*Exercise goal*. Start to finish, print the data below exactly, without the images.

*Dataset content*.
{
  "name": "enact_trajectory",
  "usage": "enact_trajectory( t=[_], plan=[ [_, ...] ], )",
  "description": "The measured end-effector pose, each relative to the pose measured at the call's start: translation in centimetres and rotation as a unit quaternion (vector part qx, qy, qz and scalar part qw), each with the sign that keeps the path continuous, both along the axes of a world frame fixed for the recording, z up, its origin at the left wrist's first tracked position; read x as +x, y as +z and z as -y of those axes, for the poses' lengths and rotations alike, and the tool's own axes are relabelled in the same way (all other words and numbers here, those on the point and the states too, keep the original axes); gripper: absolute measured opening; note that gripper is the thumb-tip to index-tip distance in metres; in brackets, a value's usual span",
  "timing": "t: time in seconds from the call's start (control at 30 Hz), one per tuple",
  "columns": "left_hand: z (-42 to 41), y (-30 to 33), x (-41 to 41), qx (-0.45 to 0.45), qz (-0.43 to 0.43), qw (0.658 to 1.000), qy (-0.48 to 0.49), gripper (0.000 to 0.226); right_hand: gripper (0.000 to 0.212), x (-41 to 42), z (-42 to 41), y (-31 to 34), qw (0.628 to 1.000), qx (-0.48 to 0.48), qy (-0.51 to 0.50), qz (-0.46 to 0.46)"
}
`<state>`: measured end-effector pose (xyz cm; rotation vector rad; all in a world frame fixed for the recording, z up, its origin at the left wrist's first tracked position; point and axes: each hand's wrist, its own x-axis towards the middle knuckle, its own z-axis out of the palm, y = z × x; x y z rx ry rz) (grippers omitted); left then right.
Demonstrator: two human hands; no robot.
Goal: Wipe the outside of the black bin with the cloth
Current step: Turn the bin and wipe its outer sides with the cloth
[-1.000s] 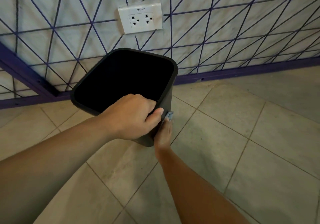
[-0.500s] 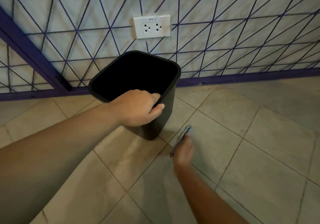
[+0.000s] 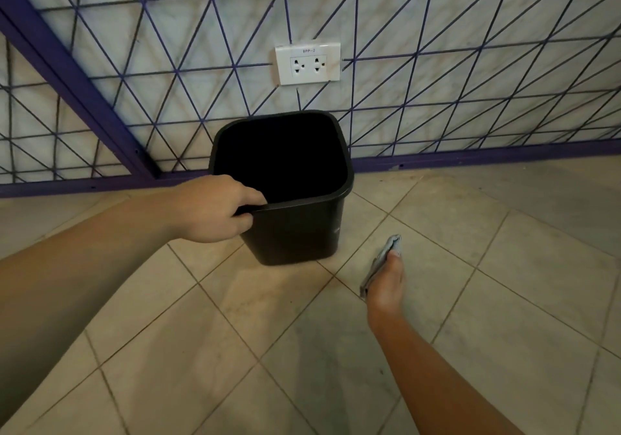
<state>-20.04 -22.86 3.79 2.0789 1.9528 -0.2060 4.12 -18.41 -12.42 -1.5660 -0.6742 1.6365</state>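
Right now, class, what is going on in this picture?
A person is cleaning a black bin that stands on a tiled floor by a wall with a power socket. The left hand grips the bin's near rim. The right hand holds a folded cloth off to the bin's right, not touching it.

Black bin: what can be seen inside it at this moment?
Nothing can be made out inside the black bin: its interior is uniformly dark, and the bottom is lost in shadow. Only the left hand fingers hook over the near rim.
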Motion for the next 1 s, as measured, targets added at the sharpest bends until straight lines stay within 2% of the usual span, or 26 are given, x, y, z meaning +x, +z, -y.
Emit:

*Exercise answer*.
{
  "name": "enact_trajectory",
  "usage": "enact_trajectory( t=[_], plan=[ [_, ...] ], )",
  "description": "The measured end-effector pose, each relative to the pose measured at the call's start: translation in centimetres and rotation as a unit quaternion (vector part qx, qy, qz and scalar part qw), each with the sign that keeps the path continuous, both along the axes of a world frame fixed for the recording, z up, its origin at the left wrist's first tracked position; read x as +x, y as +z and z as -y of those axes, for the poses' lengths and rotations alike, and the tool's own axes are relabelled in the same way (all other words and numbers here, those on the point and the states too, keep the original axes); gripper: absolute measured opening; note that gripper is the thumb-tip to index-tip distance in metres; in brackets, a value's usual span",
  "timing": "t: time in seconds from the call's start (control at 30 Hz), one per tuple",
  "columns": "left_hand: z (-42 to 41), y (-30 to 33), x (-41 to 41), qx (-0.45 to 0.45), qz (-0.43 to 0.43), qw (0.658 to 1.000), qy (-0.48 to 0.49), gripper (0.000 to 0.226); right_hand: gripper (0.000 to 0.212), x (-41 to 42), z (-42 to 41), y (-31 to 34), qw (0.628 to 1.000), qx (-0.48 to 0.48), qy (-0.51 to 0.50), qz (-0.46 to 0.46)"
}
`<state>`: measured end-effector pose (xyz cm; rotation vector rad; all in a world frame fixed for the recording, z up, its origin at the left wrist's first tracked position; point and axes: each hand's wrist, its own x-axis towards the middle knuckle, its own z-axis out of the palm, y = z × x; x y z rx ry rz) (grippers omitted); left then right.
Demonstrator: two human hands; no robot.
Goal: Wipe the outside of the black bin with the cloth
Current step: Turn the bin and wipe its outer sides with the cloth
[-1.000s] 
[-0.500s] 
[+0.000s] 
<state>-20.04 -22.86 3.79 2.0789 1.9528 -0.2060 4.12 -18.41 -12.42 -1.5660 -0.6742 1.6365</state>
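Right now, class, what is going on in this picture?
A person is cleaning a black bin that stands on a tiled floor by a wall with a power socket. The left hand grips the bin's near rim. The right hand holds a folded cloth off to the bin's right, not touching it.

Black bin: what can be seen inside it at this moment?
Nothing can be made out inside the black bin: its interior is uniformly dark, and the bottom is lost in shadow. Only the left hand fingers hook over the near rim.
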Motion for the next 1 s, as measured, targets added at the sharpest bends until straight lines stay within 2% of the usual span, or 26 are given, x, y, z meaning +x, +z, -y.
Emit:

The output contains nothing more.